Alternative methods to improve pulmonary function in MS have been studied. For instance, 8 weeks of expiratory muscle strength training resulted in MEP and peak expiratory flow (PEF). The PEF percentage of predicted increased from 76.5% to 104.3% (p<0.001). [11] A ten-week inspiratory muscle training program was also shown to improve MIP and various pulmonary function parameters, although cough was not assessed. [26] Given different mechanisms of action, lung volume recruitment and respiratory muscle training may be complimentary techniques to improve pulmonary function in MS.

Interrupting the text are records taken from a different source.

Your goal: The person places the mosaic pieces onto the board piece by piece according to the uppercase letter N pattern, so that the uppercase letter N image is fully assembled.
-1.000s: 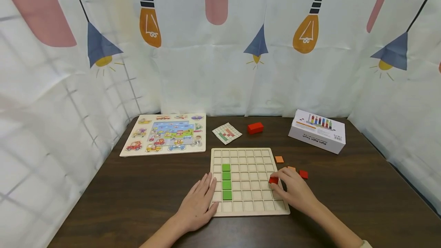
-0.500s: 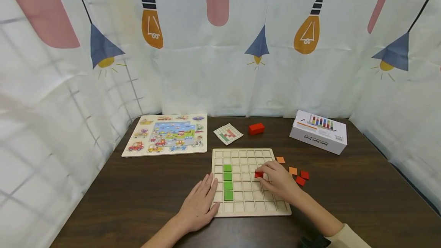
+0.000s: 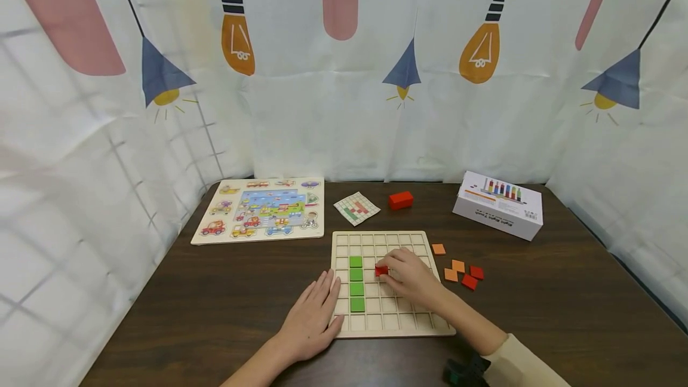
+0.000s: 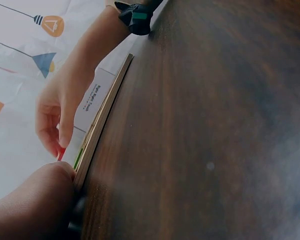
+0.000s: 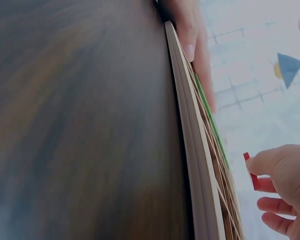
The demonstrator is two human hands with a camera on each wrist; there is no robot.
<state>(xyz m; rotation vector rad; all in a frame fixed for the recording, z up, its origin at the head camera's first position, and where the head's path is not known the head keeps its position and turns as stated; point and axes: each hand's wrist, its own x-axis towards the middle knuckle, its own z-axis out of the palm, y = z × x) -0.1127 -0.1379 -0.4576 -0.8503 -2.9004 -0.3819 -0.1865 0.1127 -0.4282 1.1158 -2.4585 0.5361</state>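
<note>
My right hand [image 3: 411, 278] pinches a red square tile [image 3: 381, 270] between thumb and fingertips over the wooden grid board [image 3: 394, 321], just right of a column of green tiles [image 3: 357, 289]. In the right wrist view the red tile [image 5: 250, 171] is tilted and apart from the board's surface. My left hand [image 3: 310, 317] lies flat with straight fingers at the board's left edge, its fingertips and thumb touching the rim. Part of that hand [image 4: 37, 200] shows in the left wrist view. The cells beneath my right palm are hidden.
Loose orange tiles [image 3: 451, 275] and red tiles [image 3: 469, 281] lie right of the board. Behind it are a patterned grid card [image 3: 357, 208], a red block [image 3: 401, 200] and a white box [image 3: 500, 204]. A vehicle picture puzzle [image 3: 258, 211] sits at the back left.
My right hand has carried the red tile leftward across the board from its right edge towards the green column, uncovering the loose tiles on the right. The left hand has stayed in place.
</note>
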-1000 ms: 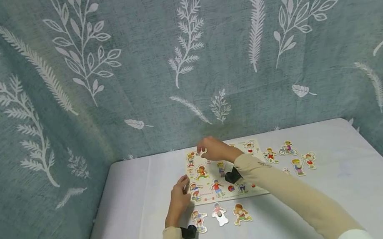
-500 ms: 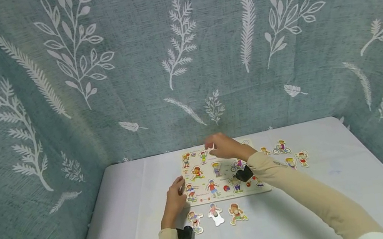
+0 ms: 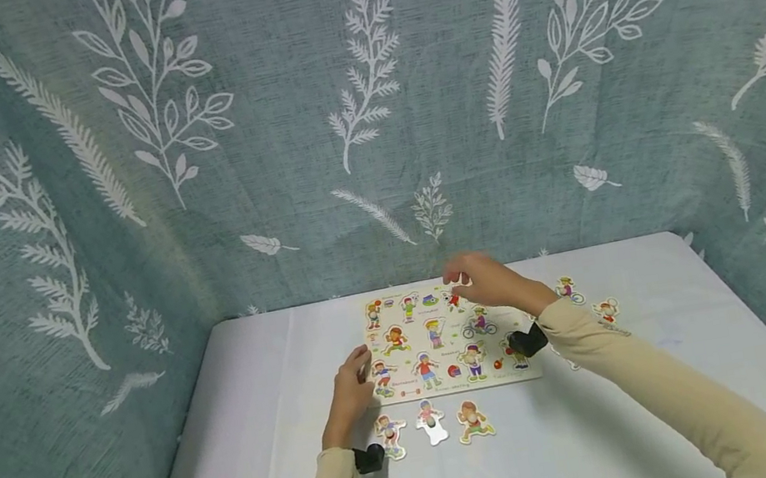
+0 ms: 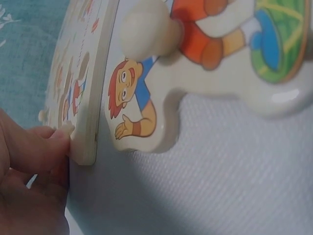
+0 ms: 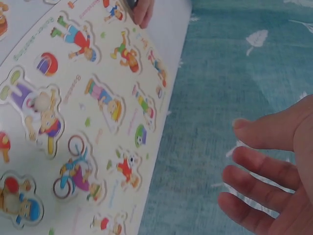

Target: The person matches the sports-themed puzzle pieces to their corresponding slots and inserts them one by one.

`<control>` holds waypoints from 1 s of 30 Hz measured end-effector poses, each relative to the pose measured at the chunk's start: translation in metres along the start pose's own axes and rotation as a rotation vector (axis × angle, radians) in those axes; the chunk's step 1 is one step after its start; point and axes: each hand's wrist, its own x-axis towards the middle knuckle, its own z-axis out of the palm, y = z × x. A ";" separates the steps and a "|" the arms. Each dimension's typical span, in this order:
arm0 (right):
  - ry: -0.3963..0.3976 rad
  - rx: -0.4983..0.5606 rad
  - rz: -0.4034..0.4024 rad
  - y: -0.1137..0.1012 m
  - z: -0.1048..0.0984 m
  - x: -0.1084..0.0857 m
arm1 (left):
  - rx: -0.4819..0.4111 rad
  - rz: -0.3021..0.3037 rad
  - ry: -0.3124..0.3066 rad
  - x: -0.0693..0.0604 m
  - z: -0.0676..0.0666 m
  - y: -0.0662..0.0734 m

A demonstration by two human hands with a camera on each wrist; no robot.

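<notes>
A wooden peg puzzle board (image 3: 419,343) with printed children playing sports lies at the back of the table. My left hand (image 3: 349,388) holds its left edge; in the left wrist view the thumb (image 4: 54,147) lies against the board's edge. Over the board's upper right hovers my right hand (image 3: 493,284), fingers spread loosely around nothing in the right wrist view. A batter piece (image 5: 41,105) with a round knob sits in the board, and a knobbed piece in a blue cap (image 5: 29,208) sits in another recess. Several other outlines show no knob.
In front of the board lie a skateboarder piece (image 3: 391,436), a partly glare-whitened piece (image 3: 431,424) and a runner piece (image 3: 474,421). Right of it are a cyclist piece (image 3: 566,290) and a red-clothed piece (image 3: 606,310), some hidden by the right arm. A patterned curtain (image 3: 309,158) hangs behind.
My right hand has moved rightward along the board's far side, uncovering its upper-left and middle pictures. My left hand stays at the left edge. The head view has shifted slightly.
</notes>
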 end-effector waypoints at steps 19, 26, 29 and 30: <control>0.043 -0.025 0.044 0.015 -0.024 -0.052 | 0.004 -0.039 -0.004 -0.004 0.002 0.004; 0.075 -0.023 0.037 0.023 -0.027 -0.067 | 0.001 -0.041 0.000 -0.003 0.001 0.007; 0.074 -0.011 0.052 0.026 -0.028 -0.075 | 0.005 -0.035 -0.003 -0.002 0.002 0.007; 0.072 -0.009 0.059 0.026 -0.028 -0.078 | -0.001 -0.031 -0.003 -0.002 0.002 0.007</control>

This retrospective study does have several limitations. First, only patients referred to a respiratory neuromuscular rehabilitation clinic were studied and these patients are not representative of all patients with MS. Second, follow-up for these patients was variable, with less than half being seen more than once. Third, the effect of lung volume recruitment was not measured in all patients. Fourth, data on clinical outcomes was not available. Finally, without a control group, it was not possible to determine whether the lower rate of decline of FVC and PCF in patients who were prescribed lung volume recruitment was due to the regular performance of this manoeuvre rather than patient characteristics. For instance, intact bulbar muscle function is required for successful lung volume recruitment as the technique requires glottic control. Patients with bulbar weakness may therefore be unable to adequately perform lung volume recruitment. Differences between groups may therefore be due to this or other baseline characteristics rather than the intervention itself. Given limitations related to the study design, a prospective study of the effects of lung volume recruitment on lung function and PCF in an unselected group of consecutive MS patients is needed.
Acknowledgments
The authors thank the coordinator of the MS clinic, Nathalie Girouard, for her invaluable help.
Funding Statement
The authors have no support or funding to report.